Your instructions — The required output is the lines below from the line containing "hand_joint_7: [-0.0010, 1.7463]" to the line containing "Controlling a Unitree", inclusive, retyped exactly. No other lines belong in it.

[Records from a dataset]

——————————

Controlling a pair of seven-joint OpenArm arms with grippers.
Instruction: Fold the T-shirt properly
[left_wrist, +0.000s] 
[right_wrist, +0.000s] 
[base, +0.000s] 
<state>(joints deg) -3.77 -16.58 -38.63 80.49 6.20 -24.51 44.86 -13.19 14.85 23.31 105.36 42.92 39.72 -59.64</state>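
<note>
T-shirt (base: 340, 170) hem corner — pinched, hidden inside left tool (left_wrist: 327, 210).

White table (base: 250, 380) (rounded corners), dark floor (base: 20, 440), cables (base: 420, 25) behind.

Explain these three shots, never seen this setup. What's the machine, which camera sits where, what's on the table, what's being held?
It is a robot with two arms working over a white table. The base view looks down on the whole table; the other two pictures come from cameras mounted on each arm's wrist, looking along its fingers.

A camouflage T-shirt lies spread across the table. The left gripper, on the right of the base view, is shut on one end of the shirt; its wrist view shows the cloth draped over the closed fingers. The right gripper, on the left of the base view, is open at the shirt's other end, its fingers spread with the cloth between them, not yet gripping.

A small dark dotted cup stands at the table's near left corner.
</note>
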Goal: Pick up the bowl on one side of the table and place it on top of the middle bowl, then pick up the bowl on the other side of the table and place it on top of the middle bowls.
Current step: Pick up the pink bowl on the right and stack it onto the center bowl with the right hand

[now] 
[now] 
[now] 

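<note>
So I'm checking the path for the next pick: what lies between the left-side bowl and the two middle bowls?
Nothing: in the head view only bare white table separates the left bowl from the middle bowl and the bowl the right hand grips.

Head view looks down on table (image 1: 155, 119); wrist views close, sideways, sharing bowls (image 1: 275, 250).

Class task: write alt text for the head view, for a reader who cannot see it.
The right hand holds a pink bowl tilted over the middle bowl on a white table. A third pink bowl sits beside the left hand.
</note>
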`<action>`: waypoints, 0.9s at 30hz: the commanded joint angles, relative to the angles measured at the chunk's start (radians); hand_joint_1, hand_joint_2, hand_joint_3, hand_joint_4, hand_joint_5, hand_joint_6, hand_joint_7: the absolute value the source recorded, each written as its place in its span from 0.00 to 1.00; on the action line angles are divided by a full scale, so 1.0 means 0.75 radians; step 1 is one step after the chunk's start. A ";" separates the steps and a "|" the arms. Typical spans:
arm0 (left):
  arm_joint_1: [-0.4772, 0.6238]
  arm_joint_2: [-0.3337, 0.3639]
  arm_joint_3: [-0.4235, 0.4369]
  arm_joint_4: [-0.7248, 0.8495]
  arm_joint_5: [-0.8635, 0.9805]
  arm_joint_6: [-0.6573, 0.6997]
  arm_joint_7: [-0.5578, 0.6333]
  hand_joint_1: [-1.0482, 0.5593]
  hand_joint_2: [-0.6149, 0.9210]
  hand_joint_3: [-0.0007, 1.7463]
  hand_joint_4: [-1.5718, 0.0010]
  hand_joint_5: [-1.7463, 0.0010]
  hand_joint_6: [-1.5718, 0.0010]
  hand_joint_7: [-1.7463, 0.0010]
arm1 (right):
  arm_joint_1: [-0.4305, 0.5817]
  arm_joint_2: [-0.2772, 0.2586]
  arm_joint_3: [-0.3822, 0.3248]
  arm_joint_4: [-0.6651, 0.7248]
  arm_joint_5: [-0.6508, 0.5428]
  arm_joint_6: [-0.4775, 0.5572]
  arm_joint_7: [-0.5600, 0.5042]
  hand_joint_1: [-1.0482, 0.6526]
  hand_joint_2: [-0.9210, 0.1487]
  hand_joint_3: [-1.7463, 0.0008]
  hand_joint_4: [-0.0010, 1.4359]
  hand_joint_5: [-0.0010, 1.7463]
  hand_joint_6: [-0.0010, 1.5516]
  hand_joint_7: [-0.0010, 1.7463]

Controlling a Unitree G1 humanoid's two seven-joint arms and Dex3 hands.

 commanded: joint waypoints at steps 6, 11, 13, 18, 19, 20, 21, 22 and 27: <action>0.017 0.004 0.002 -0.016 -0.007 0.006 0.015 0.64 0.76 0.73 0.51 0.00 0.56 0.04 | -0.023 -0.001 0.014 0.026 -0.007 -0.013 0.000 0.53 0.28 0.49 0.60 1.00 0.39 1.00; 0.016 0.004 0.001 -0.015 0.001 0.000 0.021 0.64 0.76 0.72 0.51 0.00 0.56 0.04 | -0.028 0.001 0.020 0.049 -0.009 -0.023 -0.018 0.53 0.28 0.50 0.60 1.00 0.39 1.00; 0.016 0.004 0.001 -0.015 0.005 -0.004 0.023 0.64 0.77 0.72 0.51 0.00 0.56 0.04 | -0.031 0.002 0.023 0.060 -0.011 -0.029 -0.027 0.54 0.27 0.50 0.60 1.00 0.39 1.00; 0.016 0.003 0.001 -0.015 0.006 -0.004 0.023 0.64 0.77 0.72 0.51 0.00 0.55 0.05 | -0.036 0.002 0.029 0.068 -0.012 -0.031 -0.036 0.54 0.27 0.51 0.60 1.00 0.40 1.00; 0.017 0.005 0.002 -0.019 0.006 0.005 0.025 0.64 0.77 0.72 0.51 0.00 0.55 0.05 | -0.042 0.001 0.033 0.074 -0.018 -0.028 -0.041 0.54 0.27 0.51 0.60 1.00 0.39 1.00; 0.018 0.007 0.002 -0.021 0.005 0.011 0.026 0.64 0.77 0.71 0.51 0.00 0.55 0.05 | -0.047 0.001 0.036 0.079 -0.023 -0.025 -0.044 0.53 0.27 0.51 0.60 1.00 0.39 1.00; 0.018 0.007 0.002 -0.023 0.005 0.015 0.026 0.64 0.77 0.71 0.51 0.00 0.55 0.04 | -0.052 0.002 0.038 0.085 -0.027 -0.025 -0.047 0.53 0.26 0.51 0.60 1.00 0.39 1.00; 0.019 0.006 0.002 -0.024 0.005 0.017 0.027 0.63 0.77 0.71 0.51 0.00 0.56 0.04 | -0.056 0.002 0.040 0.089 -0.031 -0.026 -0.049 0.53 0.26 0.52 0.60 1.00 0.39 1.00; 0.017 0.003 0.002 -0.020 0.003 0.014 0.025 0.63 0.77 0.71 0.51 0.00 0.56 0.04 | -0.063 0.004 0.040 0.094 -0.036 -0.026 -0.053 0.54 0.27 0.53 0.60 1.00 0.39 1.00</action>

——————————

Answer space —
  hand_joint_7: [-0.0010, 1.7463]

Controlling a Unitree G1 humanoid's two seven-joint arms and Dex3 hands.

The output for this exercise is finished.